In the entries below, find the line with "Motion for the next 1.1" and the line with "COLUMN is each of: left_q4". Print those two and everything between them exactly, and nothing else.

### SUPPLIED MATERIAL:

....................

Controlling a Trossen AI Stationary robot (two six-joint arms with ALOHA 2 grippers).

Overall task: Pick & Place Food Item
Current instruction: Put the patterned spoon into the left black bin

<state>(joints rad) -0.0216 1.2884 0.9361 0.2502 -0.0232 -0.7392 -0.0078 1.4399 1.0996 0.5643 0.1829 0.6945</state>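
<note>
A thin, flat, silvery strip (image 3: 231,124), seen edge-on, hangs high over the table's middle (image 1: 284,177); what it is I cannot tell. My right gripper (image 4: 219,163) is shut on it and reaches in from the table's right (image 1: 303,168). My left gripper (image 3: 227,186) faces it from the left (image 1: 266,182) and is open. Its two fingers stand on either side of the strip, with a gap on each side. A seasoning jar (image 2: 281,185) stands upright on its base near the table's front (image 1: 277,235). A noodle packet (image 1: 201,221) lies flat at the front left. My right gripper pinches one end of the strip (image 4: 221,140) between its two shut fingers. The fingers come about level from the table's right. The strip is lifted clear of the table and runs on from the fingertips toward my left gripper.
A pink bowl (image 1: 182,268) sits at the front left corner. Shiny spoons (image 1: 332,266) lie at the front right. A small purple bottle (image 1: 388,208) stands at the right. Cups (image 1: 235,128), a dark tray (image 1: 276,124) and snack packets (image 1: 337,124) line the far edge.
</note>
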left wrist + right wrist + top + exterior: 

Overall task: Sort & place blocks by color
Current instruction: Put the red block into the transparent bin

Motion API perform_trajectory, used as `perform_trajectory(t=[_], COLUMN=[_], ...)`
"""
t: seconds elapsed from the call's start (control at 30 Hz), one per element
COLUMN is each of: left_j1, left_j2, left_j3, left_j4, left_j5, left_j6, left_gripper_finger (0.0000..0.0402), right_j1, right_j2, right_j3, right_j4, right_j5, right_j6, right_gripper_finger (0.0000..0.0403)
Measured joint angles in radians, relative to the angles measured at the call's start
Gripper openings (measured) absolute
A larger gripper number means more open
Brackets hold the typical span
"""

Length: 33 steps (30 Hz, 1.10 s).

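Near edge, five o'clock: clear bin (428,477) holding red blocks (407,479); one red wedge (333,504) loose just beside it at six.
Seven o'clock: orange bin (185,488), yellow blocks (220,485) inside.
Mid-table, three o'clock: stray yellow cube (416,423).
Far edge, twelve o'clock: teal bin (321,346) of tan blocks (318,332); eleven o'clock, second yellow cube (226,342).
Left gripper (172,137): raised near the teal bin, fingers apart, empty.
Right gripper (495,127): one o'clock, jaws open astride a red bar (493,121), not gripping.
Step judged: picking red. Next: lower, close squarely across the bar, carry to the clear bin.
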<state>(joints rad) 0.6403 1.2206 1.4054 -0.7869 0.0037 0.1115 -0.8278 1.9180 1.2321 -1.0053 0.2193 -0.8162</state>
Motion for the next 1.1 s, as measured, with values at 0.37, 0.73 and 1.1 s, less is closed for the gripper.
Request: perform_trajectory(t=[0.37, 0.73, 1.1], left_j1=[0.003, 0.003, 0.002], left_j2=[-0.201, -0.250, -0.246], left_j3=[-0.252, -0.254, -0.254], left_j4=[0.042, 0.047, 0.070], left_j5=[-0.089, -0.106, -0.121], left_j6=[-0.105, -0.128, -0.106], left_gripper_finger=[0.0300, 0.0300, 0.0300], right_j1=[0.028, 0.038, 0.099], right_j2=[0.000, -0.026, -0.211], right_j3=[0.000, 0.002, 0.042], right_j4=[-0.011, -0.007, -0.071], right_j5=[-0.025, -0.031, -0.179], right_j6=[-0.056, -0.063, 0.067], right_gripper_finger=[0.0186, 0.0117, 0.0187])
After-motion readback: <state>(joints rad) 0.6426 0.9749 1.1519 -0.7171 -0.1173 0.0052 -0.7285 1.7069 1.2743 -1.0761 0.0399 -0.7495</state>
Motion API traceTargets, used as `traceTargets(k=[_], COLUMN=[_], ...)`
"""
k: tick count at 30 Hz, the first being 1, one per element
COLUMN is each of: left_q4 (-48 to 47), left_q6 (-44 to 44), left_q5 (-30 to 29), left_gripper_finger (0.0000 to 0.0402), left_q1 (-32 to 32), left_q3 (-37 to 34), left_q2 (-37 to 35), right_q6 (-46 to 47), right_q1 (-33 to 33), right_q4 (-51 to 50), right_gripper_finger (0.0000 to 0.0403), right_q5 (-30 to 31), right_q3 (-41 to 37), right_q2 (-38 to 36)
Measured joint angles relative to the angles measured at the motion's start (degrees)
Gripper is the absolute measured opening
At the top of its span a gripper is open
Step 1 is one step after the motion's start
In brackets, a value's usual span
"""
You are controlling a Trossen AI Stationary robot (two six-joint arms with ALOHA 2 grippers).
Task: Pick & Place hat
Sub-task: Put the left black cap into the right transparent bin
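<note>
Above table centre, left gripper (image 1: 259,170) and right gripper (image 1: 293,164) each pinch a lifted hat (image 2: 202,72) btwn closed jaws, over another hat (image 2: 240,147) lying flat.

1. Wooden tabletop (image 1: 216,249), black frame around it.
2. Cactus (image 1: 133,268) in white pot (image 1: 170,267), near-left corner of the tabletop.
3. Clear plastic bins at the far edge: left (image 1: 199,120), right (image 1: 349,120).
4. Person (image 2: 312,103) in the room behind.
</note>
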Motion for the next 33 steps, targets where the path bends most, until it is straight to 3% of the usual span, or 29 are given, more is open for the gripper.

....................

### ANSWER FOR THIS EXERCISE:
Motion for the next 1.1 s, as measured, with values at 0.37, 0.73 and 1.1 s, less is closed for the gripper.
Request: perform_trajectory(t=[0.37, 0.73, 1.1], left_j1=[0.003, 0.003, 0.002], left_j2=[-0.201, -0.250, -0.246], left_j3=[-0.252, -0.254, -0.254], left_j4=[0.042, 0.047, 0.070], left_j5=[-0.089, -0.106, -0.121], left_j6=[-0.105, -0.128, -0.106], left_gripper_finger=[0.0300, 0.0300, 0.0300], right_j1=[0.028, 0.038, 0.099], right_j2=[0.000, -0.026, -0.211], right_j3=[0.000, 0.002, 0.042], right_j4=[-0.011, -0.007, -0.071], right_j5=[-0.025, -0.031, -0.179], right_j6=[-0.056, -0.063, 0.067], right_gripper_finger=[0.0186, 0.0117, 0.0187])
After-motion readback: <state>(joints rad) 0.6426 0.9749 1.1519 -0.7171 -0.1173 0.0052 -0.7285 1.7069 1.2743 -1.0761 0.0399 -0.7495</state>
Motion API traceTargets, used as `traceTargets(k=[_], COLUMN=[_], ...)`
"""
k: tick count at 30 Hz, the first being 1, one per element
COLUMN is each of: left_q4 (-48 to 47), left_q6 (-44 to 44), left_q5 (-30 to 29), left_gripper_finger (0.0000 to 0.0402), left_q1 (-32 to 32), left_q3 (-37 to 34), left_q2 (-37 to 35), right_q6 (-46 to 47), right_q1 (-33 to 33), right_q4 (-51 to 50), right_gripper_finger (0.0000 to 0.0403), right_q5 (-30 to 31), right_q3 (-41 to 37), right_q2 (-38 to 36)

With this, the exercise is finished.